It's projecs like these (and others like aforemetioned Raist's, Fokkerpilot's as well as Troy's, Andy's and others) that make me realize I can't call myself a "modeler." There has to be a lowlier category for someone like me.


----------



## Griffworks (Jun 24, 2002)

"Common Kit Assembler"...?


----------



## uscav_scout (Feb 14, 2007)

No "weekend kit smasher" would be more appropriate

This also happens to be same catagory that I'm in


----------



## Griffworks (Jun 24, 2002)

The nom de guere (sp) I give above is one bestowed upon those of us who don't build our models from scratch by someone who considers himself leagues above the rest of us and I used it tongue-in-cheek, as I'm sure that Jose knows.


----------



## El Gato (Jul 15, 2000)

Griffworks said:


> The nom de guere (sp) I give above is one bestowed upon those of us who don't build our models from scratch by someone who considers himself leagues above the rest of us and I used it tongue-in-cheek, as I'm sure that Jose knows.


Yup, I know what (who?) you mean, though I think you forgot the first word of that nom de guerre: "Lowly" 
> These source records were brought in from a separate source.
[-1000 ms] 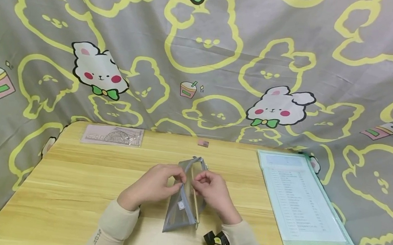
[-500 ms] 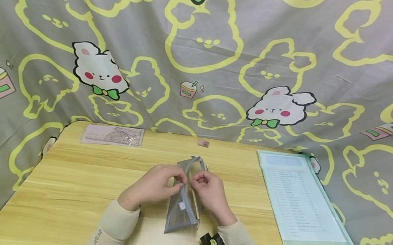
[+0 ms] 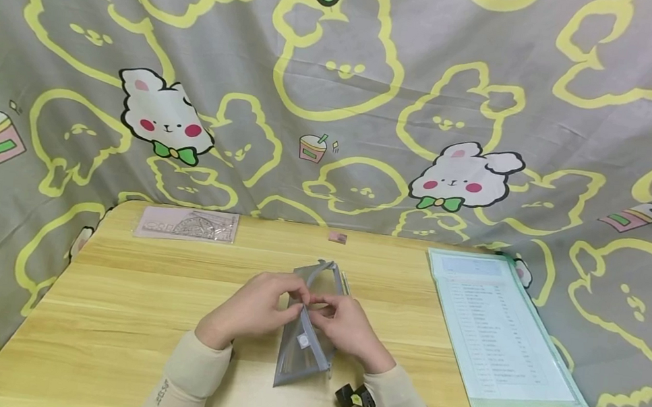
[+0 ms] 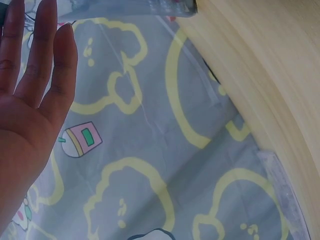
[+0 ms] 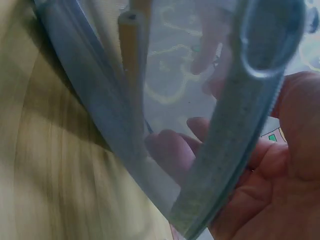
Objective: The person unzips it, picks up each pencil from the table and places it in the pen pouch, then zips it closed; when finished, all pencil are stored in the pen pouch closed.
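A grey see-through zip pencil pouch (image 3: 304, 354) stands on the table, its mouth parted. My left hand (image 3: 258, 306) pinches its left zip edge between thumb and forefinger; in the left wrist view, my left hand's other fingers (image 4: 37, 55) are stretched out. My right hand (image 3: 346, 325) is at the mouth, fingertips meeting the left hand's, and holds the zip edge. In the right wrist view, the right hand's fingertips (image 5: 172, 152) show through the clear side, and a wooden pencil (image 5: 131, 50) is seen at the pouch. The right fingertips' exact hold is partly hidden.
A flat clear packet with a ruler set (image 3: 186, 225) lies at the back left of the table. A small pinkish piece (image 3: 337, 237) lies at the back middle. On the right is a green-edged document folder (image 3: 506, 335) with a printed sheet. Patterned cloth (image 3: 337, 98) hangs behind.
My right hand has moved left across the pouch mouth to the left hand's fingertips. The gold-coloured stick along the opening is now mostly out of sight. My left hand has stayed put.
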Action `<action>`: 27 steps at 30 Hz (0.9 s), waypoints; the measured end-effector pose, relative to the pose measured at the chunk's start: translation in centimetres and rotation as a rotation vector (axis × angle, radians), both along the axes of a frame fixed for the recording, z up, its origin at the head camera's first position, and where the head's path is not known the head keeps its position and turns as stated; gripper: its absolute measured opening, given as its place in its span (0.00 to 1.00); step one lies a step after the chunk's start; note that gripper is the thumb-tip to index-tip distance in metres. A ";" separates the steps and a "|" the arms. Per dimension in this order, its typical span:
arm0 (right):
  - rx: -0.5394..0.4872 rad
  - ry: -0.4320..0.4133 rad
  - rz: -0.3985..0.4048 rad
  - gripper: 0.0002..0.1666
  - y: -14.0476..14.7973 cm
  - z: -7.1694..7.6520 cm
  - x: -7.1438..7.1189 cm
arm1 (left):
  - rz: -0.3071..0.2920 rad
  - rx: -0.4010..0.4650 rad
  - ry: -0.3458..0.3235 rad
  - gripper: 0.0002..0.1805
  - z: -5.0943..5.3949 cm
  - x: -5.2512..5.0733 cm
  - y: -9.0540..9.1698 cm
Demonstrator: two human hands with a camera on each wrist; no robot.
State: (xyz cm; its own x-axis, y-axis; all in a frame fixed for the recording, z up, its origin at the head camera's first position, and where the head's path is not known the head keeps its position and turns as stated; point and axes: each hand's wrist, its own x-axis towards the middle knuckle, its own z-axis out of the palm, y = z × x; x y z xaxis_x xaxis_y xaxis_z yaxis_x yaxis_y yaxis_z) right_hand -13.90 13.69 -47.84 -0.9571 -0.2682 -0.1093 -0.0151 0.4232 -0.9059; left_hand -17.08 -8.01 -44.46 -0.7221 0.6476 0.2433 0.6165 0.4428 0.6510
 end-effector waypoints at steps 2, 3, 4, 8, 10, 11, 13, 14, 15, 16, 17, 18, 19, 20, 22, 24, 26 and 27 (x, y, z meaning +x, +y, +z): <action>0.026 0.023 -0.018 0.18 0.3 0.1 -0.2 | 0.003 -0.002 -0.006 0.07 0.0 0.0 -0.1; 0.038 0.037 -0.036 0.18 0.6 0.2 -0.3 | 0.003 -0.001 -0.011 0.07 0.0 0.0 -0.1; 0.049 0.051 -0.061 0.17 0.9 0.3 -0.3 | 0.004 -0.003 -0.011 0.08 0.1 -0.1 -0.1; 0.111 0.120 -0.203 0.12 2.8 0.9 -0.8 | 0.010 0.001 -0.010 0.08 0.1 -0.2 -0.4; 0.160 0.149 -0.262 0.12 3.8 1.0 -1.1 | 0.018 -0.002 -0.010 0.09 0.1 -0.3 -0.5; 0.196 0.170 -0.281 0.13 4.3 0.9 -1.2 | 0.022 -0.004 -0.010 0.09 0.1 -0.3 -0.6; 0.279 0.209 -0.287 0.17 5.1 0.7 -1.4 | 0.026 -0.006 -0.015 0.09 0.1 -0.4 -0.6; 0.321 0.230 -0.280 0.19 5.3 0.4 -1.5 | 0.028 -0.008 -0.015 0.08 0.1 -0.4 -0.7; 0.357 0.245 -0.267 0.23 5.5 0.2 -1.6 | 0.028 -0.009 -0.016 0.08 0.1 -0.4 -0.7; 0.390 0.256 -0.249 0.26 5.6 0.0 -1.7 | 0.027 -0.008 -0.016 0.08 0.1 -0.4 -0.7; 0.419 0.263 -0.232 0.28 5.7 -0.3 -1.7 | 0.027 -0.007 -0.017 0.08 0.0 -0.3 -0.8; 0.444 0.270 -0.215 0.31 5.7 -0.6 -1.8 | 0.028 -0.006 -0.019 0.08 0.0 -0.3 -0.8; 0.460 0.269 -0.199 0.33 5.6 -0.9 -1.8 | 0.027 -0.003 -0.019 0.08 0.0 -0.3 -0.8; 0.470 0.261 -0.183 0.35 5.5 -1.1 -1.8 | 0.027 -0.002 -0.020 0.08 0.0 -0.3 -0.8; 0.489 0.250 -0.164 0.37 5.3 -1.7 -1.9 | 0.027 0.003 -0.022 0.08 -0.1 -0.3 -0.9; 0.507 0.256 -0.161 0.38 5.0 -2.2 -1.9 | 0.024 0.009 -0.023 0.07 -0.1 -0.3 -0.9; 0.521 0.262 -0.171 0.37 4.6 -2.5 -1.9 | 0.021 0.012 -0.022 0.07 -0.2 -0.4 -0.8; 0.532 0.269 -0.179 0.36 4.5 -2.7 -1.9 | 0.020 0.014 -0.022 0.07 -0.2 -0.4 -0.8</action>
State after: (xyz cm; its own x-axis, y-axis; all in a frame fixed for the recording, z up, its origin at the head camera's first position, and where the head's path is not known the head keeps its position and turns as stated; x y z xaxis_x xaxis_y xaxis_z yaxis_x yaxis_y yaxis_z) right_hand -15.77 18.18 -50.54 -0.9948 -0.0760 0.0677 -0.1007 0.8325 -0.5448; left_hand -17.45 -8.82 -44.65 -0.7399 0.6300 0.2359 0.5931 0.4455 0.6707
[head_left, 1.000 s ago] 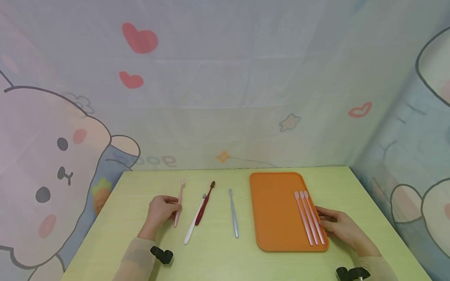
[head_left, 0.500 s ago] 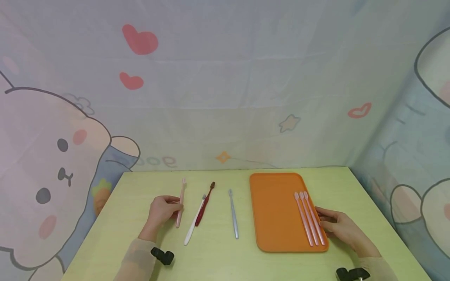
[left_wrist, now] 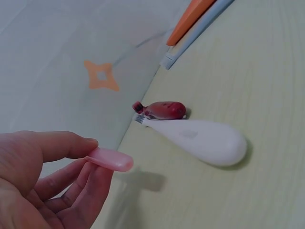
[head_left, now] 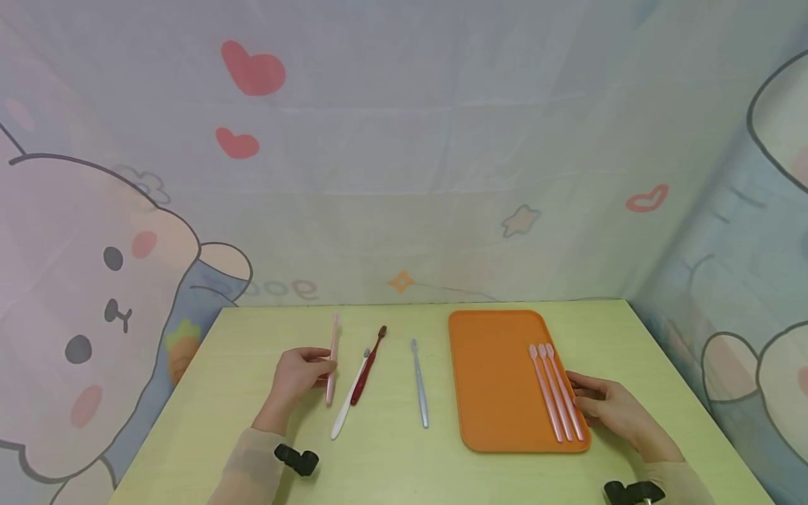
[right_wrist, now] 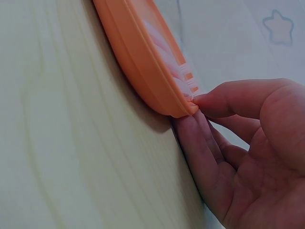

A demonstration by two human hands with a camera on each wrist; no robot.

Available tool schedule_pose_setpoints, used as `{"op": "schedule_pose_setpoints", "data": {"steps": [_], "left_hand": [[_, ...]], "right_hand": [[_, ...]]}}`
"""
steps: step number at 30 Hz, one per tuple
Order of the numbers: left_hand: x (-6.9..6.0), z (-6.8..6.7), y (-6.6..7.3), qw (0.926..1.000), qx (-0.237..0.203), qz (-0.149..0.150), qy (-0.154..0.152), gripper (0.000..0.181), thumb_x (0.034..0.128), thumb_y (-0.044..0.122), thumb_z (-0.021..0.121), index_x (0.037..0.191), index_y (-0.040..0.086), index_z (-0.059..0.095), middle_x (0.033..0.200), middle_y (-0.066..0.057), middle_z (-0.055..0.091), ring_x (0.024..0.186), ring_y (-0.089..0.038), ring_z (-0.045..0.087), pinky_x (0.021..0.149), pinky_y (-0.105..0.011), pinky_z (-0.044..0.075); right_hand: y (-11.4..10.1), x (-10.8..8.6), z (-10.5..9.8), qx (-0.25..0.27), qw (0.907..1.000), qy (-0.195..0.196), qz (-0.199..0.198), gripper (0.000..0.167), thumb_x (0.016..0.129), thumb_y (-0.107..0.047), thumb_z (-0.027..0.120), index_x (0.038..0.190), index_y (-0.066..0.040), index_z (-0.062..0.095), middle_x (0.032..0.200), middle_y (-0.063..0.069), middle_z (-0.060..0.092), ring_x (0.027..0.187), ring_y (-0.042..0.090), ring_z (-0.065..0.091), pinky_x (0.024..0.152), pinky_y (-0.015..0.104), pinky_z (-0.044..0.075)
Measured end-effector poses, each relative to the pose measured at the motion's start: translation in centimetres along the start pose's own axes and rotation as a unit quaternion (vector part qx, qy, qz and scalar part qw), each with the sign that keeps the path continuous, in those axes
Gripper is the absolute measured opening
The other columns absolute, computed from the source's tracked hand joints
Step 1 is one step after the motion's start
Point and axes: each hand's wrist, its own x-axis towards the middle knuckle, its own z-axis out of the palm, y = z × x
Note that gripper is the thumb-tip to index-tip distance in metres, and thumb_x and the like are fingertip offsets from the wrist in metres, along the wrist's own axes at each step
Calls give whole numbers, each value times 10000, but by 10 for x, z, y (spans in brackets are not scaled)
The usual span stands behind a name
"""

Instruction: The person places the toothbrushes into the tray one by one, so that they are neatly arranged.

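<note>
My left hand (head_left: 299, 379) pinches a pink toothbrush (head_left: 333, 351) between thumb and fingers. In the left wrist view the pink handle (left_wrist: 112, 159) is held above the table, its shadow falling below. Just right of it lie a white toothbrush (head_left: 344, 412) and a dark red toothbrush (head_left: 367, 374), touching or nearly so. A light blue toothbrush (head_left: 420, 393) lies farther right. My right hand (head_left: 612, 405) grips the right rim of an orange tray (head_left: 492, 379), thumb on top and fingers below, as the right wrist view shows. Several pink toothbrushes (head_left: 552, 393) lie side by side in the tray.
The pale yellow-green table (head_left: 404, 470) ends at a patterned cloth backdrop (head_left: 404, 140) behind it. Cloth also hangs at the left and right sides. A black wrist camera (head_left: 297, 460) sits on the left sleeve, another (head_left: 633, 492) on the right one.
My left hand has shifted slightly right and away from me, and the pink toothbrush has moved with it, off its earlier spot. The right hand and tray stay put.
</note>
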Motion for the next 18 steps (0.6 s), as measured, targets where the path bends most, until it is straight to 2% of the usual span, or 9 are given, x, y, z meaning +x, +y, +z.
{"op": "schedule_pose_setpoints", "data": {"steps": [7,12,18], "left_hand": [[-6,6,8,9996,-244,62,-121,379,910,4,779,1260,-122,709,947,-136,767,744,-204,746,688,-386,664],[-7,14,9,9989,-416,42,-201,362,907,-12,770,1248,-117,713,928,-128,760,738,-194,739,686,-379,663],[-8,23,8,9974,-633,74,-322,370,900,-17,778,1248,-122,709,918,-117,753,745,-206,735,706,-427,667]], "right_hand": [[0,0,0,1,10000,-14,-28,667,1058,-117,663,1603,108,352,1536,347,490,1124,87,649,834,379,641],[0,0,0,3,10000,-29,-26,670,1057,-115,662,1604,110,347,1533,349,492,1114,77,650,832,377,640],[1,0,0,-37,10000,0,25,662,1062,-115,655,1610,96,349,1516,331,520,1118,98,654,821,378,640]]}}
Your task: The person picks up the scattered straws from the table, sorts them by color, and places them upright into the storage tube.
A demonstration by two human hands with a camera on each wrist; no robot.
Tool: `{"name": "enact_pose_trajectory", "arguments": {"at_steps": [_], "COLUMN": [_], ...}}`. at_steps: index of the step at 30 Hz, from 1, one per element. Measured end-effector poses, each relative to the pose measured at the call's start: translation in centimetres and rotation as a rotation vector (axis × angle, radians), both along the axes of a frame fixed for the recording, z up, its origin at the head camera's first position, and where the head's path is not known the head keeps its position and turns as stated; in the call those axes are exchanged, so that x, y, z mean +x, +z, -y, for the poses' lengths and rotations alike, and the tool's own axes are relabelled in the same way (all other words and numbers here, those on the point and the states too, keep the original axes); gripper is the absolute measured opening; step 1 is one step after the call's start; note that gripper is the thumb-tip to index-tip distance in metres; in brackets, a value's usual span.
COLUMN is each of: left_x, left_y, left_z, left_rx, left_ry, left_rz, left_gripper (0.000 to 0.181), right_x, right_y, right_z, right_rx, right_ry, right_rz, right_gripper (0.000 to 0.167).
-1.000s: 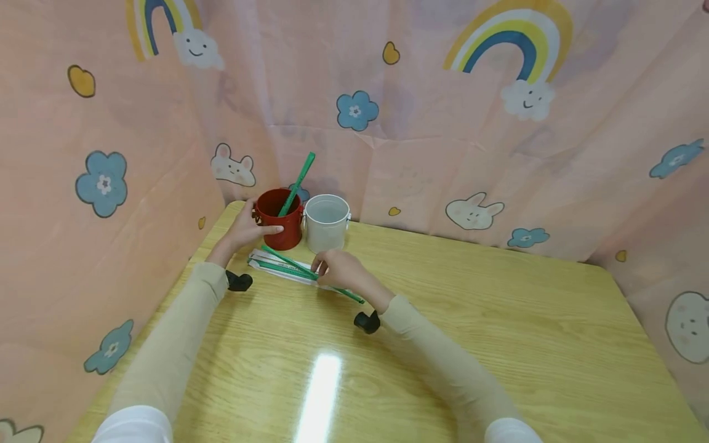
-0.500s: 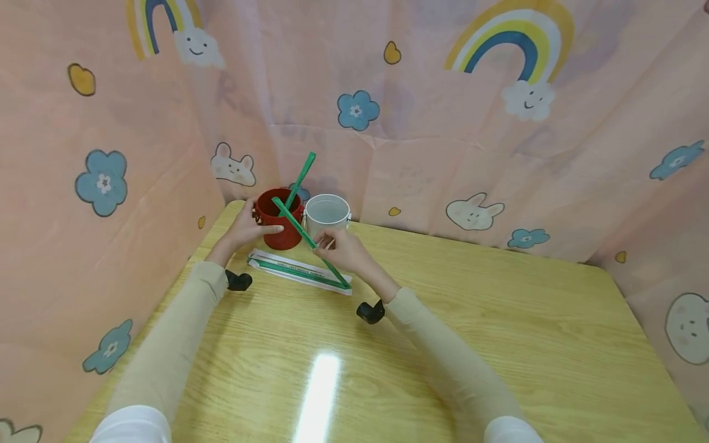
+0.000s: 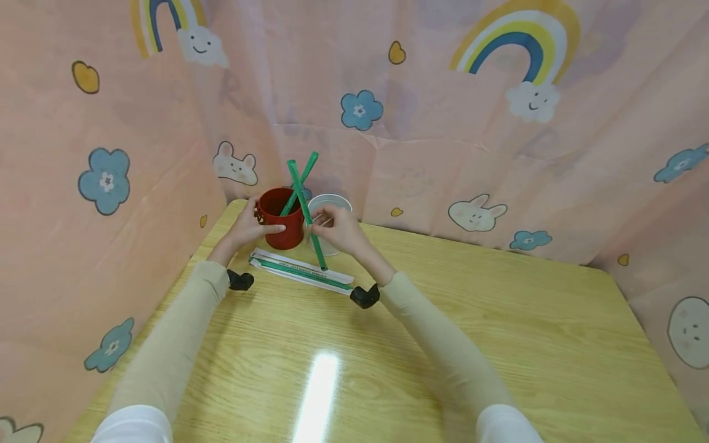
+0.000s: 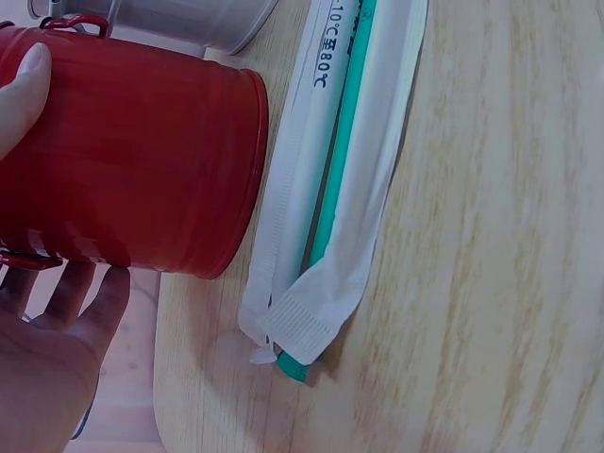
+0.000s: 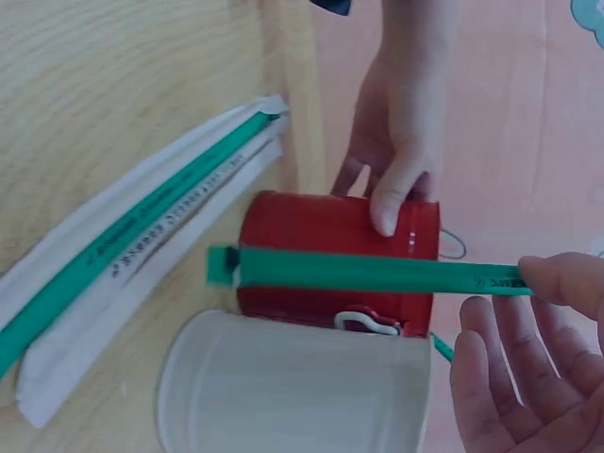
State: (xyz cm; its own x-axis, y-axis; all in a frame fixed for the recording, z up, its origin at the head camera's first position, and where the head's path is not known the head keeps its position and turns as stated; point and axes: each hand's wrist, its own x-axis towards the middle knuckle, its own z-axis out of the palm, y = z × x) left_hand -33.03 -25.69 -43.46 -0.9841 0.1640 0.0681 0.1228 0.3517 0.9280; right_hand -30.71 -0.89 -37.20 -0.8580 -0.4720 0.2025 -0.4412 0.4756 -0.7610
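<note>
One red pail (image 3: pixel 282 217) is best steadied by the gripping left hand (image 3: pixel 249 227), one green straw (image 5: pixel 377 272) pinched by the right hand (image 3: pixel 342 234).

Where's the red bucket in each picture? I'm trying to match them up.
Head: red bucket, slightly left of centre.
Left wrist: red bucket, upper left, cut off by the frame edge.
Right wrist: red bucket near the middle, partly behind a green strip.
Shared landmark: the white paper wrapper, near it in all three.

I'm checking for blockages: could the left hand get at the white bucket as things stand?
Probably not directly: the left hand grips the red bucket, which stands between it and the white bucket.
</note>
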Motion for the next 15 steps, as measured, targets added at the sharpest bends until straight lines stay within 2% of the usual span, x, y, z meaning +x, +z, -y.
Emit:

Whenever I read an article from this particular person, I have Vertical Horizon singing in my head: "You're a god and I am not and I just thought I'd let you know."


----------



## The-Nightsky (May 10, 2005)

Us Cav scout At fort knox. welcome aboard!!! IF You aint CAV You AiNT..Sh%T! Ex Scout Myself! Bravo 6th cav @ knox Disney Barracks during Basic.Then on to bigger and better things...So is Holder complex still there??GARRY OWEN!!!!! If you aint cheatin you aint tryin but if you get caught yer wrong


----------



## GT350R_Modeler (Sep 6, 2005)

Oh man...  Papa Smurf is stealing my thunder! Just kidding. Wanted to say great build so far and keep the pics coming!


----------



## kylwell (Mar 13, 2004)

Griffworks said:


> "Common Kit Assembler"...?


:lol:


----------



## smercs32118 (May 27, 2006)

zenomorp said:


> Oh man...  Papa Smurf is stealing my thunder! Just kidding. Wanted to say great build so far and keep the pics coming!


 Nonsense! The work I've seen by you, and others on this site, is outstanding! I do this for a living, and I'm impressed with what I've seen you guys are up to. I'm just showing what is possible, and in a little while, someone will top me. It's all good, I'm just happy to inspire the next generation of builders. I'm "getting up there" in years, my old eyes can only do this for a bit longer, then it's up to you guys to take it further. From what I've seen, were in good shape! Papa is proud of all your efforts, well done fellow builders! Bravo!


----------



## uscav_scout (Feb 14, 2007)

Nightsky

Disney(land) is still here, (belive it or not they actually updated the barracks, new roofs, windows and A/C that kinda works!) Holder is still there (needs to be torn down)

It' all 5/15 now

I hate this place....send me back to Riley and the line!!!!!!!

RECON


----------



## uscav_scout (Feb 14, 2007)

Just think of it...to build models for a living....

Sounds a lot better than freezing my butt off in the field!


----------



## smercs32118 (May 27, 2006)

uscav_scout said:


> Just think of it...to build models for a living....
> 
> Sounds a lot better than freezing my butt off in the field!


 It is wonderful in many ways, but it's not an easy gig, trust me. From all my family members, Thank You for your patriotism and allowing the rest of us to enjoy our freedom. I support our troops, whatever opinions are about the administration.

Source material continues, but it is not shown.